Gov. Hochul Warns New York COVID Wave Will Worsen As Hospitalizations Top 2021 Peak

NEW YORK (New York Daily News/TNS) —
A young student listens as New York Mayor Eric Adams speaks to the press after he greet students and parents at Concourse Village Elementary School amid the recent spike in Covid-19 cases in the Bronx, New York on January 3, 2022. – (TIMOTHY A. CLARY/AFP via Getty Images)

Gov. Kathy Hochul on Monday gave a grave appraisal of the omicron onslaught menacing New York, as the statewide hospitalization tally topped its 2021 peak and schools battled a bumpy post-Christmas reopening.

“We’re not in a good place,” the Democratic governor said bluntly in a news conference in Rochester, describing a hospital workforce that has been stretched to its limit and upstate intensive care wards that are running out of space. “This is not that wave that we saw last year that kind of went up and up. This is straight up.”

She signaled that efforts to keep schools running remained her top priority, and expressed hopes for a brief if brutal period, noting that cases spiked and then fell suddenly in South Africa’s initial run-in with the omicron strain.

Hochul said case rates will likely continue to rise after New Year’s Eve gatherings across the state. In Monroe County, where Hochul spoke, less than 2% of ICU beds were available at the start of the year, she said.

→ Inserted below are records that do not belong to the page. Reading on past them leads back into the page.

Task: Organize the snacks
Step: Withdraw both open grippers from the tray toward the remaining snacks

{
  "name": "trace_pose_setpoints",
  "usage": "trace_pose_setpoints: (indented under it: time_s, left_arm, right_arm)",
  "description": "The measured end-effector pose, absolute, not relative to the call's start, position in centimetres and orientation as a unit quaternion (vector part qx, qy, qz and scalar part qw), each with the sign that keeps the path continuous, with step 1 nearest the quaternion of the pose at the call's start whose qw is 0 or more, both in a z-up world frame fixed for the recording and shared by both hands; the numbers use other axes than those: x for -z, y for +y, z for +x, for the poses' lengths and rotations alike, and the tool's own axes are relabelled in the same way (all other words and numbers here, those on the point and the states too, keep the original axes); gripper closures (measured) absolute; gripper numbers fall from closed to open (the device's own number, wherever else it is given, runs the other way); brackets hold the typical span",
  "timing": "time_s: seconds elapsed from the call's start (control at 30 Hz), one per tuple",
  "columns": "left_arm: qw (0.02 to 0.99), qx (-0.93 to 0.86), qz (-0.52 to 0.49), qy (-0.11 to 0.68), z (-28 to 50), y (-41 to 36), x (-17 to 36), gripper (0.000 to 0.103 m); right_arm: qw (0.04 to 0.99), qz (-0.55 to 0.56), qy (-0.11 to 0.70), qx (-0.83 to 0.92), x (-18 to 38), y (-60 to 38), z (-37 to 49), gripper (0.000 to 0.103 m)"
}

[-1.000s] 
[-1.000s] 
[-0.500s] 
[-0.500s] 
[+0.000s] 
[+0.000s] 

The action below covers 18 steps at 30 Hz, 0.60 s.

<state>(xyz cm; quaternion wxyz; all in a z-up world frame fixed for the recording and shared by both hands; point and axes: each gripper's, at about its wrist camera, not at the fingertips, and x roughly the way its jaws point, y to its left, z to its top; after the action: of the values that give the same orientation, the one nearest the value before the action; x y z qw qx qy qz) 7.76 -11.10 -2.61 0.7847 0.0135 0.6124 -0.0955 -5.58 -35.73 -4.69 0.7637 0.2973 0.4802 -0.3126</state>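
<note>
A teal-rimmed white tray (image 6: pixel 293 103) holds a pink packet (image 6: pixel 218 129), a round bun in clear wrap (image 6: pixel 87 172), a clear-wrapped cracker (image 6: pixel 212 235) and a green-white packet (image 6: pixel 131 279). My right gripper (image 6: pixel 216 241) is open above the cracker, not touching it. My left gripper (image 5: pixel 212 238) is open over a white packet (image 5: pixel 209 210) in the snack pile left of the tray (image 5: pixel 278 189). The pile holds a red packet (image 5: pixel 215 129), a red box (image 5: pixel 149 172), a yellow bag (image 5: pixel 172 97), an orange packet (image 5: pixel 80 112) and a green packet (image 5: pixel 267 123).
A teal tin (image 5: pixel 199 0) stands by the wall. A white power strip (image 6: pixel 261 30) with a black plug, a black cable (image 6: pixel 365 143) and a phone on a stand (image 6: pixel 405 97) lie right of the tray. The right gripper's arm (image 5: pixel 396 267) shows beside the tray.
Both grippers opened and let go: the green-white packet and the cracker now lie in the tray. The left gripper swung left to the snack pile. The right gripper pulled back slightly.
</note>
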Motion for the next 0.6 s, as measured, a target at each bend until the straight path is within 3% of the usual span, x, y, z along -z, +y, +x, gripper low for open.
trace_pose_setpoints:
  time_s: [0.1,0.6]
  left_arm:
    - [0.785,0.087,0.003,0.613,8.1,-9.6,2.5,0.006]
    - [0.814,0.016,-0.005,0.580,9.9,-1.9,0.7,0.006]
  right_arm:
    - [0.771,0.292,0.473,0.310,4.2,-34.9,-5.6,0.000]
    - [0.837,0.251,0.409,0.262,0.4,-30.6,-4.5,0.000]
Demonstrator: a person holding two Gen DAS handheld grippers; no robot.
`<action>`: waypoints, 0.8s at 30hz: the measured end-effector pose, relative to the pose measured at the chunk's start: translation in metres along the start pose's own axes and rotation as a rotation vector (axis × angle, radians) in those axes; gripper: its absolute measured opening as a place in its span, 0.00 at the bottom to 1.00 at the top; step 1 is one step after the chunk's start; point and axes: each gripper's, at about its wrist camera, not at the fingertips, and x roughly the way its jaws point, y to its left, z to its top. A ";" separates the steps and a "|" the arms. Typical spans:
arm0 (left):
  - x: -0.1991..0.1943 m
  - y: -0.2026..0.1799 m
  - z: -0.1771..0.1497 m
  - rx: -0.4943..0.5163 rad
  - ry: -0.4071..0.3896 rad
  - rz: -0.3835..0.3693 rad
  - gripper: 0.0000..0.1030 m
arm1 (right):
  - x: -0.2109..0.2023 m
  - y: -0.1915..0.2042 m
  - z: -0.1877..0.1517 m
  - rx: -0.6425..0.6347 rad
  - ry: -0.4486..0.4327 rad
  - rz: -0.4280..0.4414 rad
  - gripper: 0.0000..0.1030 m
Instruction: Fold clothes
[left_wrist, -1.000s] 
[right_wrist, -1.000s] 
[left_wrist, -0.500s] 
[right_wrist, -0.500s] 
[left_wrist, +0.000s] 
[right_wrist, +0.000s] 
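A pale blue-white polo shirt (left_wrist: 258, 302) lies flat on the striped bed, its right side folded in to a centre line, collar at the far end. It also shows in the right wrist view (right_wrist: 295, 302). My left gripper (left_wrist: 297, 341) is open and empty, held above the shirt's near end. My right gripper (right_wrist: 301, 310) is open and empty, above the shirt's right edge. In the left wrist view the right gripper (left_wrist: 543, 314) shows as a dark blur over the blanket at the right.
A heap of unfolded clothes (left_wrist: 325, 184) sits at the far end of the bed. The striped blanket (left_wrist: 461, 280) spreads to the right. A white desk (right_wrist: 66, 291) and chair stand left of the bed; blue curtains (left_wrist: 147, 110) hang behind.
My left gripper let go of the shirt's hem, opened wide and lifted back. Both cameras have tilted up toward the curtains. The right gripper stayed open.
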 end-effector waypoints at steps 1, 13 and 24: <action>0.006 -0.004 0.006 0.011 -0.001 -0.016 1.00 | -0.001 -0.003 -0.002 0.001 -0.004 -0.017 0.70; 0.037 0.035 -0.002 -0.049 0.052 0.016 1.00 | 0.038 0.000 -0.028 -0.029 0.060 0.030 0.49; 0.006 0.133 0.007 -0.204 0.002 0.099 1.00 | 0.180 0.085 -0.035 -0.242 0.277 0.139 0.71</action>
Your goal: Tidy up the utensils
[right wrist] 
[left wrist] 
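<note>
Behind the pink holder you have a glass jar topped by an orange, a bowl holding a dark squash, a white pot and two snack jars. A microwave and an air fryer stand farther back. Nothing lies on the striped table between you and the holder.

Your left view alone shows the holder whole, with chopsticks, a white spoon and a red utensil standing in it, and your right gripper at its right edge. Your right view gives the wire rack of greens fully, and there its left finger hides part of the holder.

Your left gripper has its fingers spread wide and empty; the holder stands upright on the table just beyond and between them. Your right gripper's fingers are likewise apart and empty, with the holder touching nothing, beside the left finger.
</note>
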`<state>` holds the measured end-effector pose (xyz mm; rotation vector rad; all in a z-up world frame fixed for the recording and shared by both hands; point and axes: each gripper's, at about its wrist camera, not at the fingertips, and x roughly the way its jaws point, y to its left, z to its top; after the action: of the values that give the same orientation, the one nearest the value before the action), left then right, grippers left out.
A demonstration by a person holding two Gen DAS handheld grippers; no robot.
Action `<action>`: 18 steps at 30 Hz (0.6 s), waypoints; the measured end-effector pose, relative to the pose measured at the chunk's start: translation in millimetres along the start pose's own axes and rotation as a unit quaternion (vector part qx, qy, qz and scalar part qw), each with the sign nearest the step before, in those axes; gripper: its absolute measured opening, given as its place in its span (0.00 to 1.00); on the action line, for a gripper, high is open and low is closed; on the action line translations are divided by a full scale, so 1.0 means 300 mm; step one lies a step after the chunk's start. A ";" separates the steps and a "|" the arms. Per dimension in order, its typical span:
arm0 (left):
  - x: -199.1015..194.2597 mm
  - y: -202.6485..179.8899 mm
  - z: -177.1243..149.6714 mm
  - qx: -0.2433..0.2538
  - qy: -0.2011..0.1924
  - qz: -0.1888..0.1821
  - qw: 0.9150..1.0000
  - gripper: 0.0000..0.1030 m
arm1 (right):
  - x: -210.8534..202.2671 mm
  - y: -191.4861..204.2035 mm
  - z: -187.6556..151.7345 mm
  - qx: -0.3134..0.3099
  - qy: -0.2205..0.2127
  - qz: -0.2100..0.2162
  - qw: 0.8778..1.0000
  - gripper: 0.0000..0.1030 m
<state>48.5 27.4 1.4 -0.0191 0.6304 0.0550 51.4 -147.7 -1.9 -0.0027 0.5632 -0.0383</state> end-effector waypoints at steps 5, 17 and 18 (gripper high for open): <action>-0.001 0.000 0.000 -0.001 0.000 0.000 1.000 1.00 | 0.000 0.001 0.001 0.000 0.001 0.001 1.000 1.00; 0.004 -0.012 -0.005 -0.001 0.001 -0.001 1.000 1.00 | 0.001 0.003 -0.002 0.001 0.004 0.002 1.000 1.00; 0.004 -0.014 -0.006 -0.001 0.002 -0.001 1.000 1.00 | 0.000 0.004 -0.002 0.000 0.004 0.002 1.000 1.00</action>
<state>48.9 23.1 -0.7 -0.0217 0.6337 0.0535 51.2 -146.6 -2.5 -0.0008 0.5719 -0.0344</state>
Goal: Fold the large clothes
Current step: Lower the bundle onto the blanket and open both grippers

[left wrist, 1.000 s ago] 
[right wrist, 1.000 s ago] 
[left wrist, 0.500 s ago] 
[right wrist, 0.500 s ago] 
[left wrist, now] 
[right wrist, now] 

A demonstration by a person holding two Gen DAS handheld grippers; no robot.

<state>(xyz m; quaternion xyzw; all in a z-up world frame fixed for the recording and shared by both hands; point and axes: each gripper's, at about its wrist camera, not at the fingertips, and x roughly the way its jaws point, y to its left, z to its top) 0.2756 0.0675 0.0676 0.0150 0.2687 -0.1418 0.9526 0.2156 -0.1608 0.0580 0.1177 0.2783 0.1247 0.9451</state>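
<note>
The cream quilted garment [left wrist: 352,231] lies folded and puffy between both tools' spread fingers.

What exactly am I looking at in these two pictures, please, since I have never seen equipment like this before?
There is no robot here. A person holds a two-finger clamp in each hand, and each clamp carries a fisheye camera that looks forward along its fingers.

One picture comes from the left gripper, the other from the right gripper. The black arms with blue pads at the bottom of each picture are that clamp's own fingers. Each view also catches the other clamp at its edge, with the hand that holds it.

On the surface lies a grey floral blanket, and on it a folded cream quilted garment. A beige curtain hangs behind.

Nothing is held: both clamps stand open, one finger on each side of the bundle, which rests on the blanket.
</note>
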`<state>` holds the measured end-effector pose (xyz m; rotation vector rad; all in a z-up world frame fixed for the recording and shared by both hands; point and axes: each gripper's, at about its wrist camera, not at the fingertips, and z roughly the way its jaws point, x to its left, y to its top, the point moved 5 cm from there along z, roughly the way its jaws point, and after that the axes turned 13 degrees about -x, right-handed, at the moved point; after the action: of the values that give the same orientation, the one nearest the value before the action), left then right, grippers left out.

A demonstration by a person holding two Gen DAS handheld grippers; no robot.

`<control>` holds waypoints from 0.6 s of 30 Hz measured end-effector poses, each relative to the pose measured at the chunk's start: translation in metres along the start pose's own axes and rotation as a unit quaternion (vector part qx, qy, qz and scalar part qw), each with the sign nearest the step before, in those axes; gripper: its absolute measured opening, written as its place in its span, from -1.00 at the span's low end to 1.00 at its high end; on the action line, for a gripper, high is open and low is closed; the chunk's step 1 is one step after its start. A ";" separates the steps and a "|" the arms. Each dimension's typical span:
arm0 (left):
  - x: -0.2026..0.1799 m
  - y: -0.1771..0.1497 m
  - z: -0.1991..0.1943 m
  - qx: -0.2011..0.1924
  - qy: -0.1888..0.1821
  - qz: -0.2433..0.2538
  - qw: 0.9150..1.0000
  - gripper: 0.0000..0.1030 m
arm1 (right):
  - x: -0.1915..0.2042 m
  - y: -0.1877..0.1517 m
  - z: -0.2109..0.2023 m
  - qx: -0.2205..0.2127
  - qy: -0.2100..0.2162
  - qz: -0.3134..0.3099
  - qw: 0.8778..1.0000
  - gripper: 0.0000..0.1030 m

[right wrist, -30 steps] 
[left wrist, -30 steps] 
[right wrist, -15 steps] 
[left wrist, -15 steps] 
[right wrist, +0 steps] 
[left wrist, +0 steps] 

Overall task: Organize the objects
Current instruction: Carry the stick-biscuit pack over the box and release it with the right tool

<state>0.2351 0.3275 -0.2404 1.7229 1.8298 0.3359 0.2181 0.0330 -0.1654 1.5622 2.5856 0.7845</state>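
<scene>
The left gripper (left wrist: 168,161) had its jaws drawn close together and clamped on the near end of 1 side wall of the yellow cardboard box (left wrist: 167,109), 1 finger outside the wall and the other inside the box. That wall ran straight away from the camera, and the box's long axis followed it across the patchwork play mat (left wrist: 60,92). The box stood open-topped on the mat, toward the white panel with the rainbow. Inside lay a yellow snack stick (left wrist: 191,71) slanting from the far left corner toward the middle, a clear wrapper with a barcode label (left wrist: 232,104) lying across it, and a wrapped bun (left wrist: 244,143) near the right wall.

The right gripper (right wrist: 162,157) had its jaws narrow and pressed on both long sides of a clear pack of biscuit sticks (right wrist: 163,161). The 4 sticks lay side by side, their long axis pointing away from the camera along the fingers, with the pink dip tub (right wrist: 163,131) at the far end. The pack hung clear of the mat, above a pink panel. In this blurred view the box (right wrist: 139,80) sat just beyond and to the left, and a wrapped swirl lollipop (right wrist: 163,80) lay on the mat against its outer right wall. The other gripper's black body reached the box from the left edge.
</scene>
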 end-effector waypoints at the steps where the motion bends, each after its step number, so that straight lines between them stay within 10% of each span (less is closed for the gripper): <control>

The state’s COVID-19 hospitalization count hit 9,563 on Monday, spiking by more than 70% in a single week. At its peak last year, which came in mid-January, the tally touched 9,273.

The count on Monday was about half as many as at its height in April 2020, the gloomiest period of the pandemic, when New York City was the epicenter of the global crisis.

“We have many more defenses this time,” Hochul said in the news conference, which was held at a state-run vaccination site. “The vaccines are so plentiful.”

Hochul also said the state’s testing capacity had grown significantly, a crucial cog in efforts to keep schools open. On Friday, she outlined a raft of measures, billed as “Winter Surge Plan 2.0,” to battle the latest pandemic front.

The blueprint included an extension of the state’s mask mandate into February, the deployment of 50 extra ambulance teams from the federal government to New York City and a testing blitz targeting schools.

“We saw the storm brewing, and we ordered a lot of test kits,” Hochul said, noting that more than 5 million diagnostics had landed in schools. “Our highest priority with those test kits is school districts.”

Most classrooms across the state reopened on Monday despite teacher shortages. But not every school district statewide managed to pull off the feat: the Syracuse school system, which serves more than 20,000 students, canceled classes, citing a shortage of staff.

The Syracuse School District said in a statement that it faced a “lack of substitutes” to cover for sick teachers.

In some spots, New York City’s reopening efforts buckled too. An elementary school in Carroll Gardens, Brooklyn, stayed closed as COVID-19 rippled through staff.

Hochul, who has painted remote learning efforts as a “failed experiment,” has moved in lockstep with New York Mayor Eric Adams to maintain in-person class. Both leaders noted on Monday morning that school settings offer greater safety from spread than other spaces.

“My view is every child should be back in school unless they’re testing positive,” Hochul said. “Teachers, god bless ya for showing up and making sure you’re vaccinated.”

At an elementary school in the Bronx, Adams said: “We want to be extremely clear. The safest place for our children is in a school building, and we are going to keep our schools open.”

Transmission rates in schools have been low during the pandemic, according to research. But the Centers for Disease Control and Prevention has warned that staff-to-staff transmission has appeared to be higher than student-to-student spread, at least prior to the vaccination rollout.